Novalaetesia anceps
- Conservation status: Relict (NZ TCS)

Scientific classification
- Domain: Eukaryota
- Kingdom: Animalia
- Phylum: Arthropoda
- Subphylum: Chelicerata
- Class: Arachnida
- Order: Araneae
- Infraorder: Araneomorphae
- Family: Linyphiidae
- Genus: Novalaetesia
- Species: N. anceps
- Binomial name: Novalaetesia anceps Millidge, 1988

= Novalaetesia anceps =

- Authority: Millidge, 1988
- Conservation status: REL

Species of spider

Novalaetesia anceps is a species of sheet weaver endemic to New Zealand.

==Taxonomy==
This species was described in 1988 by Alfred Frank Millidge from a female specimen.

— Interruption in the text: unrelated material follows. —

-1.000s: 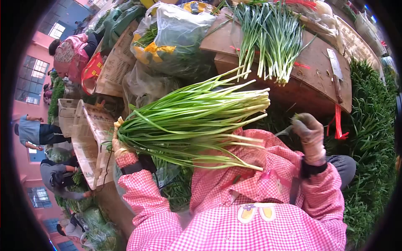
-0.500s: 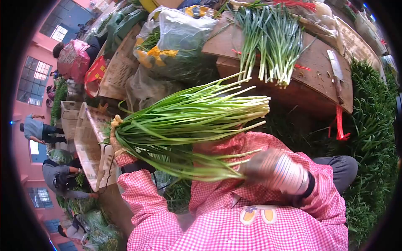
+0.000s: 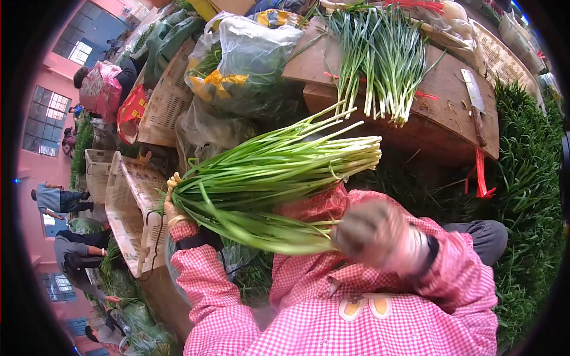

The holotype is stored in the Auckland War Memorial Museum under registration number AMNZ5062.

==Description==
The female is recorded at 1.65mm in length. This species has a yellow brown carapace with dark markings. The legs are pale yellow brown. The abdomen is black dorsally with white blotches.

==Distribution==
This species is only known from Mangonui in Northland, New Zealand.

==Conservation status==
Under the New Zealand Threat Classification System, this species is listed as "Relict" with the qualifier of "One Location".